## Problem requirements:
Of the entries below, return exactly those lines that fall between the one containing "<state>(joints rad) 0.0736" and the one containing "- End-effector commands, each", the two end lines included.

## Collected data entries:
+++
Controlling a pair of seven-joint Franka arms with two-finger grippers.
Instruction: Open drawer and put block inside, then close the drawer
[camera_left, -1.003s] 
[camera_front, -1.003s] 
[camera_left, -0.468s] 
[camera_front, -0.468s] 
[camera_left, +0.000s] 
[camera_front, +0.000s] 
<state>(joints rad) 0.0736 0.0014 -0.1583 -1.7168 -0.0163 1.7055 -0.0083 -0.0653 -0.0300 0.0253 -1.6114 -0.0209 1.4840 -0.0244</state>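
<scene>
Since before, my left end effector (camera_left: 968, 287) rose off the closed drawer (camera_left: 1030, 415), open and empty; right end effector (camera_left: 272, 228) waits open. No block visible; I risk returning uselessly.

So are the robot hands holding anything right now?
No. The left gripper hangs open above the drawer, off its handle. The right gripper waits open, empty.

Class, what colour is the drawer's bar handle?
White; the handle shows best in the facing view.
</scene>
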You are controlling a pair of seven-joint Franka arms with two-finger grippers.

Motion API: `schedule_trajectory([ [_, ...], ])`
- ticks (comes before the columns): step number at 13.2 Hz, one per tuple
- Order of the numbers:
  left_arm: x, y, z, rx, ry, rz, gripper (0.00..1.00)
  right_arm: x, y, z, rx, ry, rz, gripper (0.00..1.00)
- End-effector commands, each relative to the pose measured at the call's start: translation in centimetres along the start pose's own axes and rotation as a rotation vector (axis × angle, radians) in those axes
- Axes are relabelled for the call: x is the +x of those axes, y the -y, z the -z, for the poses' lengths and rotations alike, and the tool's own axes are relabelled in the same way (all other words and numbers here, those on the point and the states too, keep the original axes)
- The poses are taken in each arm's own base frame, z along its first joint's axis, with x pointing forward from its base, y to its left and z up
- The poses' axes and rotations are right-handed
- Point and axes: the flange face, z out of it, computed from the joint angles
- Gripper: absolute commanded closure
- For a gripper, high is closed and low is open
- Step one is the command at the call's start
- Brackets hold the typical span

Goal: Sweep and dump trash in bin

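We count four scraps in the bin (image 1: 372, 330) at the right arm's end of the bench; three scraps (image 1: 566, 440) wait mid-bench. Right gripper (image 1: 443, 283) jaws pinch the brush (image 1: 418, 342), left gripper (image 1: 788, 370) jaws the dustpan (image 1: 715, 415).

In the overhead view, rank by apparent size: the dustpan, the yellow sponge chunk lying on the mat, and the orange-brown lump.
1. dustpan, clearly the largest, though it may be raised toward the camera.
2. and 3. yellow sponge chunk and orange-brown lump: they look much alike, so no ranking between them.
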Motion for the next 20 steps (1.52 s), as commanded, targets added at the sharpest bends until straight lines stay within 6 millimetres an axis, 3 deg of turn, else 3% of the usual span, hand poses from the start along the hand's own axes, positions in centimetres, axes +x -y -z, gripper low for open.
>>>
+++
## Answer space:
<state>(joints rad) 0.0736 0.0014 -0.1583 -1.7168 -0.0163 1.7055 -0.0083 -0.0653 -0.0300 0.0253 -1.6114 -0.0209 1.4840 -0.0244</state>
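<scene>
Since before, my left end effector (camera_left: 968, 287) rose off the closed drawer (camera_left: 1030, 415), open and empty; right end effector (camera_left: 272, 228) waits open. No block visible; I risk returning uselessly.

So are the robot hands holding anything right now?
No. The left gripper hangs open above the drawer, off its handle. The right gripper waits open, empty.

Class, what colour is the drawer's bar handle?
White; the handle shows best in the facing view.
</scene>
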You are controlling a pair of seven-joint Franka arms with two-finger grippers.

Motion API: `schedule_trajectory([ [_, ...], ])`
- ticks (comes before the columns): step number at 13.2 Hz, one per tuple
- Order of the numbers:
  left_arm: x, y, z, rx, ry, rz, gripper (0.00..1.00)
  right_arm: x, y, z, rx, ry, rz, gripper (0.00..1.00)
- End-effector commands, each relative to the pose measured at the call's start: translation in centimetres along the start pose's own axes and rotation as a rotation vector (axis × angle, radians) in those axes

No further output is expected for this exercise.